Bacaan dari Kitab Kebijaksanaan (7:7-11)
     
   
"Dibandingkan dengan roh kebijaksanaan, kekayaan kuanggap bukan apa-apa."
   
Aku berdoa, dan aku pun diberi pengertian, aku bermohon, dan roh kebijaksanaan pun datang kepadaku. Dialah yang lebih kuutamakan daripada tongkat kerajaan dan takhta; dibandingkan dengannya, kekayaan kuanggap bukan apa-apa. Permata yang tak terhingga nilainya tidak kusamakan dengan dia, sebab segala emas di bumi hanya pasir saja di hadapannya, dan perak dianggap lumpur belaka di sampingnya. Kebijaksanaan kukasihi lebih daripada kesehatan dan keelokan rupa, dan aku lebih suka memiliki dia daripada cahaya, sebab kemilaunya tak kunjung henti. Namun demikian besertanya datang pula kepadaku segala harta milik, dan kekayaan yang tak terpemanai ada di tangannya.
Demikianlah sabda Tuhan
U. Syukur kepada Allah.

Mazmur Tanggapan, la = fis, PS 846
Ref. Kenyangkanlah kami dengan kasih setia-Mu supaya kami bersorak-sorai  
Atau Tuhan memberkati umat-Nya dengan damai sejahtera.
Ayat. (Mzm 90:12-13.14-15.16-17)
1. Ajarlah kami menghitung hari-hari kami, hingga kami beroleh hati yang bijaksana. Kembalilah, ya Tuhan, berapa lama lagi? Dan sayangilah hamba-hamba-Mu!
2. Kenyangkanlah kami di waktu pagi dengan kasih setia-Mu, supaya kami bersorak-sorai dan bersukacita sepanjang hayat. Buatlah sukacita kami seimbang dengan dukacita di masa lalu, seimbang dengan tahun-tahun kami mengalami celaka.
3. Biarlah hamba-hamba-Mu menyaksikan perbuatan-Mu, biarlah anak-anak mereka menyaksikan semarak-Mu. Kiranya kemurahan Tuhan melimpah atas bumi! Teguhkanlah perbuatan tangan kami, ya, perbuatan tangan kami, teguhkanlah!
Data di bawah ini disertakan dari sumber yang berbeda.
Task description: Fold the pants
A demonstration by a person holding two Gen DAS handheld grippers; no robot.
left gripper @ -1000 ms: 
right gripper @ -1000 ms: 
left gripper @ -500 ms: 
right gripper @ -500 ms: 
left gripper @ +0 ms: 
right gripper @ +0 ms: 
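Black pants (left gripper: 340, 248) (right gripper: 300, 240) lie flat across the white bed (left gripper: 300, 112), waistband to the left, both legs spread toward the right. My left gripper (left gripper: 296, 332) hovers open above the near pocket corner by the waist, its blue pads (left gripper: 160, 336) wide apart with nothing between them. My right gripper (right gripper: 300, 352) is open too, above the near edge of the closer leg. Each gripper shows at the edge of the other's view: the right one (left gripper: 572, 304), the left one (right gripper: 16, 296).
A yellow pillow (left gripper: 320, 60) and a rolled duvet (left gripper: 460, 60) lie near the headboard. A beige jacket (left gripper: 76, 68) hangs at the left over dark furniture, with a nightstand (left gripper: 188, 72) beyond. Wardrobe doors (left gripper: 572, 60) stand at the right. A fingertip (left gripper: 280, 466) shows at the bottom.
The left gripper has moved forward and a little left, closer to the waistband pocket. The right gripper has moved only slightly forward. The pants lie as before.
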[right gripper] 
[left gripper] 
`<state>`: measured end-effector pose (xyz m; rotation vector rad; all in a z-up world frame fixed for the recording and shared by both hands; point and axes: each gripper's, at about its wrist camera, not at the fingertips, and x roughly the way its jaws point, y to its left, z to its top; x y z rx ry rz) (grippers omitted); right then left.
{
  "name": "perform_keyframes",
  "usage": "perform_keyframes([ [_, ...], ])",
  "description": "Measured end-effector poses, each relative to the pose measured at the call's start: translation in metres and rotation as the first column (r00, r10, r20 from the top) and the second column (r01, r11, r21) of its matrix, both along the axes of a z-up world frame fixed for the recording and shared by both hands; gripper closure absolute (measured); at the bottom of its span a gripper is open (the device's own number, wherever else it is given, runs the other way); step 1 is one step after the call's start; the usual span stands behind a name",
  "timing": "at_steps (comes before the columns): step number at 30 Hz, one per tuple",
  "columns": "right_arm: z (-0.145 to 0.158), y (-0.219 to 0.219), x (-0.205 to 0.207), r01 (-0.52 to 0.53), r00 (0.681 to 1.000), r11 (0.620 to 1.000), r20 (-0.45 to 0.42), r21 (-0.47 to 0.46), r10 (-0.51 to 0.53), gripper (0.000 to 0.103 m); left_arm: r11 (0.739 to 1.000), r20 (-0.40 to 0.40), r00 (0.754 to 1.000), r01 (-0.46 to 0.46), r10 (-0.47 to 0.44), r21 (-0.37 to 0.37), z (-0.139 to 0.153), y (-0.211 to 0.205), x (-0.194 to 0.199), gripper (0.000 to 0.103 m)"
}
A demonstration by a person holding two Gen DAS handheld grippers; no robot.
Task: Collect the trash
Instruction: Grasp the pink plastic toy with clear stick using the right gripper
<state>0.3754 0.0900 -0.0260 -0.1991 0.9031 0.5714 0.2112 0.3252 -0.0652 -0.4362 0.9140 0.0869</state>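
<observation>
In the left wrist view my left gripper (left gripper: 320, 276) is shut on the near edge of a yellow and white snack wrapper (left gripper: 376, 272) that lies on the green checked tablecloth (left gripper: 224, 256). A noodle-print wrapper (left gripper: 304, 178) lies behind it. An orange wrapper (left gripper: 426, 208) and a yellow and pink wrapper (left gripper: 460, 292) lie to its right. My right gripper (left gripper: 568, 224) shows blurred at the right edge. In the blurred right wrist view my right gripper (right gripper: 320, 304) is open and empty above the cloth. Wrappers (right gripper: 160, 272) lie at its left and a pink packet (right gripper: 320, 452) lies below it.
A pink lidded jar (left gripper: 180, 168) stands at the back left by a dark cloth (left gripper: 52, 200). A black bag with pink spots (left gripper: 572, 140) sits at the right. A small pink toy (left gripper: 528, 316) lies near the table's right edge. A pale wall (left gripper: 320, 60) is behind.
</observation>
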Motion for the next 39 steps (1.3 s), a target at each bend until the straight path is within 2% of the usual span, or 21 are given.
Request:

Bacaan dari Surat Kepada Orang Ibrani (4:12-13)
    
"Firman Allah sanggup membedakan pertimbangan dan pikiran hati kita."
   
Saudara-saudara, firman Allah itu hidup dan kuat, lebih tajam dari pada pedang bermata dua mana pun! Firman itu menusuk amat dalam sampai memisahkan jiwa dan roh, sendi-sendi dan sumsum! Firman itu sanggup membedakan pertimbangan dan pikiran hati kita. Tidak ada suatu makhluk pun yang tersembunyi di hadapan-Nya, sebab segala sesuatu telanjang dan terbuka di depan mata Dia, yang kepada-Nya kita harus memberikan pertanggungjawaban.
Demikianlah sabda Tuhan.
U. Syukur kepada Allah.

Bait Pengantar Injil, do= f, 2/4, PS 961
Ref. Alleluya, alleluya, alleluya
Ayat. (Mat 5:3)
Berbahagialah orang yang miskin di hadapan Allah, karena merekalah yang empunya Kerajaan Surga.

Inilah Injil Suci menurut Markus (10:17-30) (Singkat: 10:17-27)
   
"Juallah apa yang kaumiliki, lalu ikutlah Aku!"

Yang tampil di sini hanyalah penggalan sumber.